Bibi mgani huyo *3
(which wife is that)
Anataka nipike chai
(who wants me to make tea)
(I’ve bought the pan)
(I’ve bought the sieve)
(I’ve bought ketepa)
Anataka nipike chai
(yet she wants me to make tea)
The patriarchy actively teaches/recruits/persuades.
This is something that we know to be true. The song above is sung often. Mainly by drunk men during social events. While it is sung (as I’m sure many comments will show up to say) “all in good fun” it’s also a song that heavily reminds us of gender roles.
There are many more songs.
There are many worse songs.
We sing them anyway.
Matter is anything that has mass and occupies space
The more accommodating you are the less space you have to take up. The less space you have to take up the more you have to accommodate
– Sara Ahmed
Sometimes taking up space could be as radical as you could possibly be. Existing, within a system could be to challenge the system.
A friend tells me about his tactics to get ladies to sit next to him in buses.

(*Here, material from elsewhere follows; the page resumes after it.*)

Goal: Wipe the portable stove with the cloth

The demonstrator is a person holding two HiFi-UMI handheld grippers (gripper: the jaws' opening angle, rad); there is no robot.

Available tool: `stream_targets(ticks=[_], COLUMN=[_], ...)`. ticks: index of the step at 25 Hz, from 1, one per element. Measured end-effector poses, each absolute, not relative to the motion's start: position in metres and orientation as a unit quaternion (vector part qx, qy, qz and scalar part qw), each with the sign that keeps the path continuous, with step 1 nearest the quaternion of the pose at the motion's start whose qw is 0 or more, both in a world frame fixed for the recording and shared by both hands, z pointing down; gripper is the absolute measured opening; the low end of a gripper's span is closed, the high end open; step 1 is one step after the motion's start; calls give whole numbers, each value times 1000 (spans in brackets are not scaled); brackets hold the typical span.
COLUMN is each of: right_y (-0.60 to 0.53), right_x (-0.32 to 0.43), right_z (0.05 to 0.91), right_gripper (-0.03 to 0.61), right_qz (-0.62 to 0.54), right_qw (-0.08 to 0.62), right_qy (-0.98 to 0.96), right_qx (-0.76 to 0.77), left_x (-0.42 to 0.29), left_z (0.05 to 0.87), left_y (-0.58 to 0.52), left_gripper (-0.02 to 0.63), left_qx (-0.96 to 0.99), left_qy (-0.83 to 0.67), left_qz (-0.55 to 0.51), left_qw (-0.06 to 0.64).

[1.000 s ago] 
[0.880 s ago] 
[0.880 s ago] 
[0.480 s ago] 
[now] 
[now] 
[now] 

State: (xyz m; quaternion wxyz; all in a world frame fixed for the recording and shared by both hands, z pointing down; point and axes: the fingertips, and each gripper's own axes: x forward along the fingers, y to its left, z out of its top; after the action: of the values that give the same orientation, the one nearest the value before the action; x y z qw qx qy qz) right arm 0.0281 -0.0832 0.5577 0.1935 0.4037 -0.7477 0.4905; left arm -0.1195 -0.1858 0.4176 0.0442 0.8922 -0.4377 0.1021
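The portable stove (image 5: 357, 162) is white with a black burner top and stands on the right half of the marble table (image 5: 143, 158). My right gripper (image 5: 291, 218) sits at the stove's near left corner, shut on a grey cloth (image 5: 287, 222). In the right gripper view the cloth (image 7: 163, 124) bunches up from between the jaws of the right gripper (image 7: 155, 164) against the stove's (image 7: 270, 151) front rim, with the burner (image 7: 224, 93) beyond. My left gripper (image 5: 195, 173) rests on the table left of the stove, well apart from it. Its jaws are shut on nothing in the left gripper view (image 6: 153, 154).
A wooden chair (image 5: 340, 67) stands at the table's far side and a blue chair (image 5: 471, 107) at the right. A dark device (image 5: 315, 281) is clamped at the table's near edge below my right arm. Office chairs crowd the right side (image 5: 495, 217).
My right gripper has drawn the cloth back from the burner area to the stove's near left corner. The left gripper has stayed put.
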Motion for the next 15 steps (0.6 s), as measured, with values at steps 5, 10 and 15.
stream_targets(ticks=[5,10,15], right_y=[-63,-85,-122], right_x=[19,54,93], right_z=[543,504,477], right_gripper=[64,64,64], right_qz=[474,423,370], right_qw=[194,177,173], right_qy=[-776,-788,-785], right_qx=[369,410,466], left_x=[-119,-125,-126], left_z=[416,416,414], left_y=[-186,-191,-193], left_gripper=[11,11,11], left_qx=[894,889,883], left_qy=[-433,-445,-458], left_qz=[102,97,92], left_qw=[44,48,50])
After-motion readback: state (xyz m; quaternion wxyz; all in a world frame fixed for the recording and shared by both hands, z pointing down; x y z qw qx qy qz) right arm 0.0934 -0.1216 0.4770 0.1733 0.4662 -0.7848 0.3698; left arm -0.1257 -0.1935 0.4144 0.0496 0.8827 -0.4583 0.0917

He swells whenever a man walks by. He takes up space and, by taking up space he send messages of acceptance/denial. Taking up space is one of the most obvious tools of othering. Think of how men will completely swallow up the conversation when in a room. Taking up space can be defined here by raised voices, animation, interruption and interaction.
Obviously the response could be “they could have spoken up at any moment,” as if somehow accommodation is something that can be demanded.

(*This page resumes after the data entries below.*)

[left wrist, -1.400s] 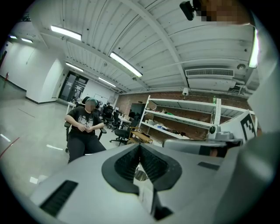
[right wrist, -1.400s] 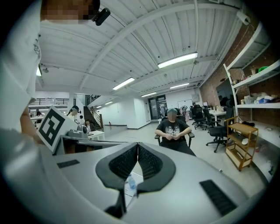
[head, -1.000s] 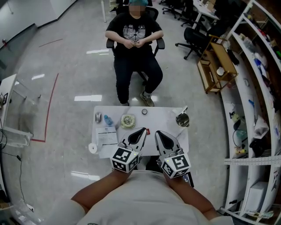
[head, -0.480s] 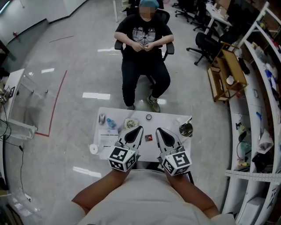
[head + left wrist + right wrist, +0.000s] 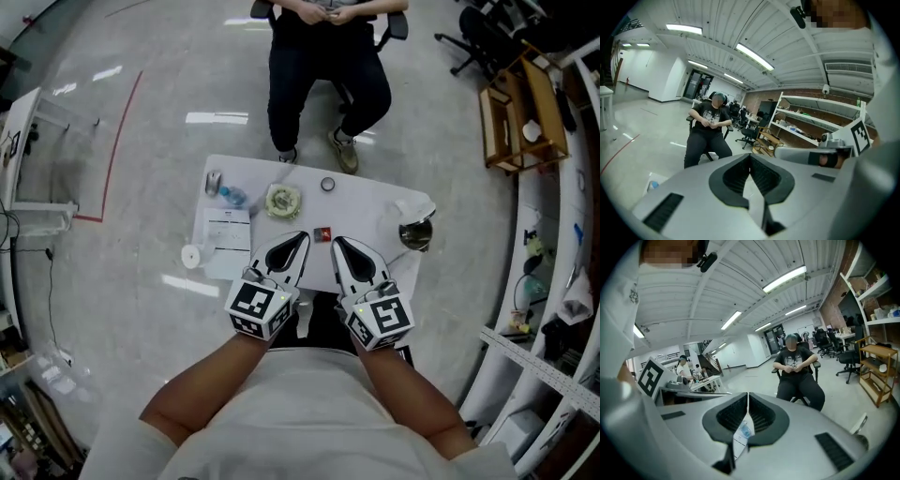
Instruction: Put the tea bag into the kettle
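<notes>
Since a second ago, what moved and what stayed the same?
The grey left gripper and right gripper sank together toward the white table, jaws shut, empty. The view tipped down, so the seated person in black slid to the top edge. The small red tea bag and shiny metal kettle stayed put.

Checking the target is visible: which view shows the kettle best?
The head view: the kettle sits in plain sight near the table's right edge. Neither gripper view shows it clearly; the tabletop is mostly blocked there.
</notes>
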Available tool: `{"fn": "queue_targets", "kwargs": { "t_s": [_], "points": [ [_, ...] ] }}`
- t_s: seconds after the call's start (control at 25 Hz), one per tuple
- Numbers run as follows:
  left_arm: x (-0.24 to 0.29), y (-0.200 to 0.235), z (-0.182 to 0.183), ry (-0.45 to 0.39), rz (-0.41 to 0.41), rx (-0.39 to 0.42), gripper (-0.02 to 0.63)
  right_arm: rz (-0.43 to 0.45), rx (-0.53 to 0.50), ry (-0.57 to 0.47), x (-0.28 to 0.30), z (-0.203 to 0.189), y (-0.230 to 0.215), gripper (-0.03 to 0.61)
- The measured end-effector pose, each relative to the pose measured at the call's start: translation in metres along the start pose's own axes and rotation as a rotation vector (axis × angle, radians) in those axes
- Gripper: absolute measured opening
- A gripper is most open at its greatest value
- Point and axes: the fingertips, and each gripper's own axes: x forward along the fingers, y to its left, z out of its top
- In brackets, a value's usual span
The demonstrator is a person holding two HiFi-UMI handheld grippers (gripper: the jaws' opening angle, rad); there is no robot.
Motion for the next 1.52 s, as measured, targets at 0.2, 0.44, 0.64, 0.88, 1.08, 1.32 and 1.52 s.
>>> {"fn": "queue_targets", "kwargs": {
  "t_s": [0.2,0.44,0.64,0.88,1.08,1.32,1.52],
  "points": [
    [0.023,0.015,-0.056,0.071,-0.008,-0.028,0.011,0.007,0.025,0.078,0.018,-0.057,-0.026,0.012],
    [0.065,0.040,-0.116,0.127,-0.027,-0.010,0.011,-0.024,0.083,0.132,0.050,-0.130,-0.075,0.034],
    [0.095,0.049,-0.171,0.156,-0.038,-0.011,0.010,-0.054,0.103,0.195,0.061,-0.190,-0.095,0.067],
    [0.118,0.074,-0.235,0.211,-0.027,-0.049,0.011,-0.048,0.088,0.279,0.080,-0.262,-0.114,0.130],
    [0.132,0.098,-0.284,0.238,0.010,-0.103,0.010,-0.042,0.110,0.316,0.102,-0.316,-0.127,0.171],
    [0.144,0.124,-0.335,0.268,0.041,-0.141,0.011,-0.072,0.128,0.383,0.117,-0.381,-0.143,0.227],
    [0.158,0.139,-0.364,0.283,0.048,-0.147,0.010,-0.099,0.139,0.433,0.124,-0.430,-0.159,0.244]
  ]
}}
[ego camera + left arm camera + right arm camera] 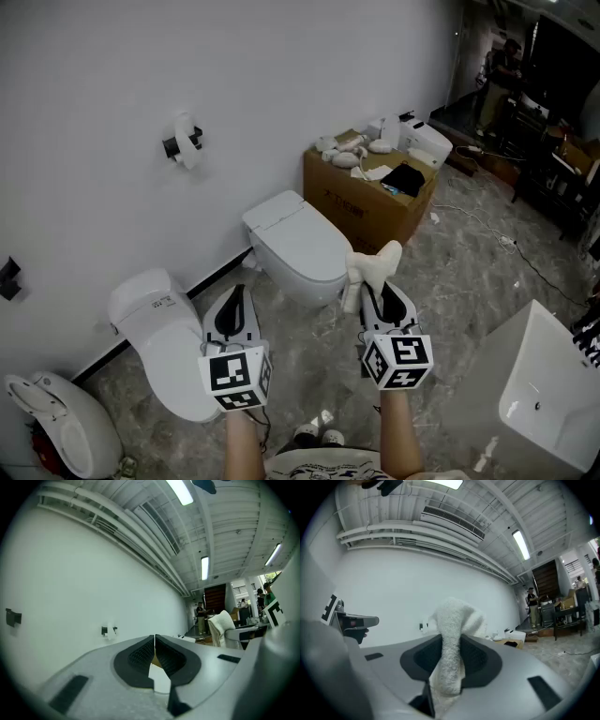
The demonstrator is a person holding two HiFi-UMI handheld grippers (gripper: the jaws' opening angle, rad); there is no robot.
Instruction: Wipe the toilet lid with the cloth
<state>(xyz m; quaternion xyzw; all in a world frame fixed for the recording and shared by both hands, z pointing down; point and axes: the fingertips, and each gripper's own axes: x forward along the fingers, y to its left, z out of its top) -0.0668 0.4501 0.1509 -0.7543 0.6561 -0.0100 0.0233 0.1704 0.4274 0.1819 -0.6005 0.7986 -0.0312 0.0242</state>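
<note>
A white toilet with its lid down stands against the wall, straight ahead in the head view. My right gripper is shut on a white cloth, held in the air just right of the lid's front edge; the cloth sticks up between the pads in the right gripper view. My left gripper hangs left of the toilet, above the floor, its jaws closed together with nothing between them.
A second white toilet sits to the left below my left gripper. A cardboard box with loose items stands right of the lidded toilet. A white basin is at the lower right. A paper holder is on the wall.
</note>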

(and once accommodation is demanded words like “bossy” and “aggressive” start to show up)
People who “matter” are given more mass and space than others in a room. This extra space must be taken from the finite amount of space available. If a conversation is set to go on for 3 hours and 2 people decide to dominate an hour and a half of that it would mean that the other people involved in the conversation have less time to share amidst themselves.
Of course the people who will have the space taken away from them would then be the “others.” I use taken away because, often, the process of othering is violent and oppressive.
Bibi mgani huyo?
With this I’m taken back to the wife in the song. The wife that we sing about in her absence. Which wife is that? The song carries an absurdity to the question. As if it is something that can’t happen. In her existence she doesn’t exist. Even as we sing about her we will not allow her to take up space. She is an anomaly an other. Any wife hearing this would here the caution. The “such women don’t exist, don’t be the first.”
Othering comes in many forms and sizes.
It’s also a cautionary tale to men. Don’t let her. You are a provider not a provider. Do the things you must (and as the song varies, the lists are very specific) and she must then follow suit in some way. Within this even the man who might think different is othered. Not as violently and as distantly as the wife but is othered. At this point it is upon the man to say, but I have that wife and there’s nothing wrong with it (or I don’t have that wife but I still find nothing wrong with it).
This would be to be a killjoy…
…which Ahmed reminds us might be the entire journey of feminism.